Regeneration: Local recycling (e.g., ammonium from microbial degradation). External Inputs: Upwelling, N₂ fixation, terrestrial runoff.
How do volcanic eruptions affect nutrient dynamics?
They can deposit iron-rich ash, stimulating phytoplankton blooms in HNLC regions (e.g., North Pacific after Kasatochi eruption).
What are the typical nutrient concentrations in surface versus deep waters?
Surface: Low macronutrient levels due to biological uptake. Deep: High levels from remineralization of sinking organic matter.
How do nutrient profiles vary in eutrophic, oligotrophic, and HNLC regions?
Eutrophic: High nutrients, high productivity. Oligotrophic: Low nutrients, low productivity.
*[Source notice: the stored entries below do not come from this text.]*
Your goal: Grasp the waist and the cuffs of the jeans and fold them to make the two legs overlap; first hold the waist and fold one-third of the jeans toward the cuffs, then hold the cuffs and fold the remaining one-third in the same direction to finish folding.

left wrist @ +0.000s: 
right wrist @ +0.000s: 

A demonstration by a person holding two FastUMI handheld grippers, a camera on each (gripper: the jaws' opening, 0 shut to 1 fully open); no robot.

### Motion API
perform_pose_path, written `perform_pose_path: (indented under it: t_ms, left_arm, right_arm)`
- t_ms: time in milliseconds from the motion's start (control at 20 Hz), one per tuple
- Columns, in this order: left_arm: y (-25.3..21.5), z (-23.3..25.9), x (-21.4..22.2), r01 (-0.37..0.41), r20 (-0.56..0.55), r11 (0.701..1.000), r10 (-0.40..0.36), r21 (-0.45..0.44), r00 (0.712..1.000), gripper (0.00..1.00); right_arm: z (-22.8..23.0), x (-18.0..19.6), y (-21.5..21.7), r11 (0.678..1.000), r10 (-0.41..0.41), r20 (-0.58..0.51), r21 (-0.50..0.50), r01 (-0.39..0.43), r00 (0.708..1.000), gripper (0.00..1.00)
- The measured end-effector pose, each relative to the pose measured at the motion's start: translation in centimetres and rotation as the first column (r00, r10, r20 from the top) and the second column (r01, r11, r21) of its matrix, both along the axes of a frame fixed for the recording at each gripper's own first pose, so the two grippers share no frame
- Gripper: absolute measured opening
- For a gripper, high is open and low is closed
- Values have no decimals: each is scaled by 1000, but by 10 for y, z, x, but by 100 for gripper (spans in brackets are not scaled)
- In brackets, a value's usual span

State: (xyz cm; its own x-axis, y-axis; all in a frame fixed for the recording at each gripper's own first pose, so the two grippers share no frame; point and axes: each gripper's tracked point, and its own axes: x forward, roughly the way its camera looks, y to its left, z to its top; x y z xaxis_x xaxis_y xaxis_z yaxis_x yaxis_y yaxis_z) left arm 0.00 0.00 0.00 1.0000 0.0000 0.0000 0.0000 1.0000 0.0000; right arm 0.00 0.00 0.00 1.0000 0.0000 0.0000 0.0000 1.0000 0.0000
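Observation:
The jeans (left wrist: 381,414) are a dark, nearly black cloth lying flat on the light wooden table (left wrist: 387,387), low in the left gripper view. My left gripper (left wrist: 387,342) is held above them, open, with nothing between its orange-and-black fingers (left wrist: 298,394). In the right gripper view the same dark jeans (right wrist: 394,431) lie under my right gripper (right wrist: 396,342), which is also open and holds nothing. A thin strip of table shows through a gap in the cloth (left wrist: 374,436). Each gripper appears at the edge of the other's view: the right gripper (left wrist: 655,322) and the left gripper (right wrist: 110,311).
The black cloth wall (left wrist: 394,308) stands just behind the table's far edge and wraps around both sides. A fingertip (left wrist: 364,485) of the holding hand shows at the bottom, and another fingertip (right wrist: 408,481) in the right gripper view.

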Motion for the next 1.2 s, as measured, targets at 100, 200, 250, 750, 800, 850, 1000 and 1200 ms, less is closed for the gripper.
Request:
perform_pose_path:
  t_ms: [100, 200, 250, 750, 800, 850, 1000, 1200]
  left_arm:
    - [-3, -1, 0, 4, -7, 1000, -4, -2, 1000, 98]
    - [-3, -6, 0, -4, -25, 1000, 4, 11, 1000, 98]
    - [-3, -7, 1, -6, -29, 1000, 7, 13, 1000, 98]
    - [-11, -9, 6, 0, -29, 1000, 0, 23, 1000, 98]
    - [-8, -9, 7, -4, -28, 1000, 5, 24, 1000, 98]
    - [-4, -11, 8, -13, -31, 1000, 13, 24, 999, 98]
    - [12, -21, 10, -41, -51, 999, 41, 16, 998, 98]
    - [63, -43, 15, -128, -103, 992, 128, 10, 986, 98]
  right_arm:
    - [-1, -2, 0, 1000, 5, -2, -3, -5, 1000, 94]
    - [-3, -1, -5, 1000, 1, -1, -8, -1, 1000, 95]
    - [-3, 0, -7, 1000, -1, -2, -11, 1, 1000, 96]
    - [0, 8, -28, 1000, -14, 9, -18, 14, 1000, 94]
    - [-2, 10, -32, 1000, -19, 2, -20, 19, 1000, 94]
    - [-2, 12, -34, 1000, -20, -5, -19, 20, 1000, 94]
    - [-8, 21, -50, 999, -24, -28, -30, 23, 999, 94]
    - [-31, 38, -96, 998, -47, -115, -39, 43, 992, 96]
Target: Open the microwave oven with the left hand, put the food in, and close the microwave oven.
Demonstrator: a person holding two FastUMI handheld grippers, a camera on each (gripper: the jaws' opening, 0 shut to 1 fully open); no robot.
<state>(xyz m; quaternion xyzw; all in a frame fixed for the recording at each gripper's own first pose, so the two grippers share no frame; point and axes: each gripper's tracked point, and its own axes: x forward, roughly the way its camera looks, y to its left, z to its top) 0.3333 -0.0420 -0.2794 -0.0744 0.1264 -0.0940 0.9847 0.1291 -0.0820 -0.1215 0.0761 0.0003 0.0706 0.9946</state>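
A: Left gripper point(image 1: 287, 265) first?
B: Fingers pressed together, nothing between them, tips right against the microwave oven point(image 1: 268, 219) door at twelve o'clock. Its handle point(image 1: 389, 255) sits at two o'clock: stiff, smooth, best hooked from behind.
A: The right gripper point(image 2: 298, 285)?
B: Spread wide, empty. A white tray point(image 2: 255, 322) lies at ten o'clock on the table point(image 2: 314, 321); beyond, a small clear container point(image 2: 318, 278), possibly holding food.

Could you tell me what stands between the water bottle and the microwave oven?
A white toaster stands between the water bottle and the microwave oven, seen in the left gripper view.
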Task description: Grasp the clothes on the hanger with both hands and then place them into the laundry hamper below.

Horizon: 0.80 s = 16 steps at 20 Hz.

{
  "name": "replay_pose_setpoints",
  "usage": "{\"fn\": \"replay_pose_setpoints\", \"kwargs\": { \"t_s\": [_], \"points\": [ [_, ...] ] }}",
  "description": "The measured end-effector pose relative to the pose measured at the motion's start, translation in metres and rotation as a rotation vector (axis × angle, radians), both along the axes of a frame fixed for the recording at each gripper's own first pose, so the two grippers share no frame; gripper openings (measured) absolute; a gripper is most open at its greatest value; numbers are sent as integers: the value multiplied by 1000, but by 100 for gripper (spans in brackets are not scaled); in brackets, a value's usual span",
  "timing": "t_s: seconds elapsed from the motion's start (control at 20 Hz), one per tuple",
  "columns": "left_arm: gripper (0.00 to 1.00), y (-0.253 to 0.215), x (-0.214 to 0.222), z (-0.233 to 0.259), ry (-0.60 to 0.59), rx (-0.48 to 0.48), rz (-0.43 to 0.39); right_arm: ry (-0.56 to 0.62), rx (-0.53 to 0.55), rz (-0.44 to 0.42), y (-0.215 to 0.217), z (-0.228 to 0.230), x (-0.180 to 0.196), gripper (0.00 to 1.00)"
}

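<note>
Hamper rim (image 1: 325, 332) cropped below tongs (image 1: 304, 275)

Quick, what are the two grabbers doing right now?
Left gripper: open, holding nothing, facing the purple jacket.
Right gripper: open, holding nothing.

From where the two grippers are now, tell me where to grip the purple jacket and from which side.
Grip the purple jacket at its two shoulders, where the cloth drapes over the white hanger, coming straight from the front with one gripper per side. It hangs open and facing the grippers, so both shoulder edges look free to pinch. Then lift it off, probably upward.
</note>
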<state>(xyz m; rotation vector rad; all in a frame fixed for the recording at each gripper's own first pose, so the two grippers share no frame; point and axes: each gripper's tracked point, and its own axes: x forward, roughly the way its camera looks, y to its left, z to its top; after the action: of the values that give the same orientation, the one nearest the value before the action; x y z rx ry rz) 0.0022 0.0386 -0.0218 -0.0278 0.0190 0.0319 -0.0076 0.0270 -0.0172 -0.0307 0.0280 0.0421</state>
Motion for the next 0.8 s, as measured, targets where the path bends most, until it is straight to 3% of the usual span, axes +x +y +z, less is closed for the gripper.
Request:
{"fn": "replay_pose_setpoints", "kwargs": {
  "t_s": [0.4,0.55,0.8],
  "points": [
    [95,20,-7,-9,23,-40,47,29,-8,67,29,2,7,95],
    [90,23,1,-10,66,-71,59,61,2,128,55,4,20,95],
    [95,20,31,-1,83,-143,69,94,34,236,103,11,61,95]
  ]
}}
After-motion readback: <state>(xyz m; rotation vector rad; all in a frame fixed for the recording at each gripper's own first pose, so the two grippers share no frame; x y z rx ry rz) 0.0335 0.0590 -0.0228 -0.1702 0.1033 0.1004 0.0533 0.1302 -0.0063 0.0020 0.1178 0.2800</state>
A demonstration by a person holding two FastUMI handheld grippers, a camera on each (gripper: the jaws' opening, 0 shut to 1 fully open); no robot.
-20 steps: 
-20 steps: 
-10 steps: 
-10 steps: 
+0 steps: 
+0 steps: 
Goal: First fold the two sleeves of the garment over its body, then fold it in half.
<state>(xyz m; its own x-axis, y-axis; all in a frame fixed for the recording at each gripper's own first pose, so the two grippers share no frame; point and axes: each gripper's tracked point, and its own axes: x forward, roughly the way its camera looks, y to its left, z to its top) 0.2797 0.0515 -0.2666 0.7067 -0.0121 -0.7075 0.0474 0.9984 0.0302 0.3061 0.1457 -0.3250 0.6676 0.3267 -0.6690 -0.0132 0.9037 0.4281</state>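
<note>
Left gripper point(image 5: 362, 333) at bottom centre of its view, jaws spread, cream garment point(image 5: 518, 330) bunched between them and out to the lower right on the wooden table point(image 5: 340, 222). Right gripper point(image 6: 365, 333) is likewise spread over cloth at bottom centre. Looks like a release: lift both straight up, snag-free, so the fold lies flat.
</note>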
HNLC: High macronutrients, low productivity (iron-limited).
What forms does phosphorus take in seawater, and what are their roles?
Dissolved Inorganic Phosphorus (DIP): Orthophosphate (PO₄³⁻). Dissolved Organic Phosphorus (DOP): Found in phospholipids, nucleic acids.
What are the different oxidation states of iron in the ocean?
Iron(III) (Fe³⁺): Highly insoluble in seawater. Iron(II) (Fe²⁺): More soluble but rapidly oxidized. Organic Complexes: Most bioavailable iron is bound to organic ligands.
How does remineralization affect the Redfield Ratio?
When organic matter is broken down, nutrients and CO₂ are released in the same 106 C : 16 N : 1 P ratio, while oxygen is consumed (-138 O₂).